Success Tips for Different Contests
Have you ever won a contest? No? Then Buddy, you are a big loser! Try
these tips next time you enter one of the following contests, and see if you
don't even win a couple of them. Get that trophy polish ready!
Wet T-Shirt Contest-- Wear a dark T-shirt. Most people wear white
shirts, and you will stand out to the judges. Also, be sure to wear at
least two shirts, as water sometimes makes the T-shirt see-through, which
can cause embarrassment.
Spelling Bee-- When the judges give you the word, ask to see the word
written in a sentence.
Costume Contest-- Every costume is enhanced with applesauce. Also,
before you put on any costume, be sure to completely shave your body; it
makes you more aerodynamical.
Eating Contest-- Fill up on the fajitas.
Drinking Contest-- Drink vodka... it won't make you crazy. Also,
don't be afraid to urinate on yourself.
Super Bowl-- Bribe the commissioner. If that doesn't work, I know a
guy that can score you some flubber. And if that doesn't work, bribe the
commish again. Maybe this time it will stick.

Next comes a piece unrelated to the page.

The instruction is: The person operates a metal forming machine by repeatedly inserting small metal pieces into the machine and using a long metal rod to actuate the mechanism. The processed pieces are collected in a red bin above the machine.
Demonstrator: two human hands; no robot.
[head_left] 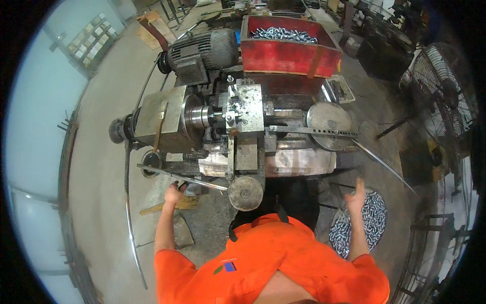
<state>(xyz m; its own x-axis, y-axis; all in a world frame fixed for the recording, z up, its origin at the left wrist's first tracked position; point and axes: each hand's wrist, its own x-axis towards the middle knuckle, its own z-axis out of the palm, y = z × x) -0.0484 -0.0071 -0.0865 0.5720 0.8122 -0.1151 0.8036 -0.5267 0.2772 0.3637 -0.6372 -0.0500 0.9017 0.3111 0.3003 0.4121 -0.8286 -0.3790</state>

Miss America Pageant-- When the emcee asks you what your one wish for
this world would be, don't ask for world peace. That is cliche. Instead,
tell the emcee that your wish would be for non-frizzy hair.
Essay Contest-- End every sentence with an exclamation point, and
begin every other sentence with "Now, don't be a jackass about this,
but..."
Watermelon Seed Spitting Contest-- DON'T SWALLOW THE SEEDS!!
Hollerin' Contest-- You have to give the judges (and the audience)
what they want to hear. So, be sure to scream all the sex gossip you can
about your fellow townspeople. And don't be afraid to squeeze your
testicles for that added oomph (if you are a woman, grab the testes of the
nearest man... it will provide an added harmony to your holler).
Arm-Wrestling Contest-- Kiss the big lug. Smack dab on the kisser.
Yep, that'll do it. But be prepared for retribution, smoochie.
Paris-to-Dakkar Rally-- Two words: flying freakin' car! Yep, a flying freakin' car!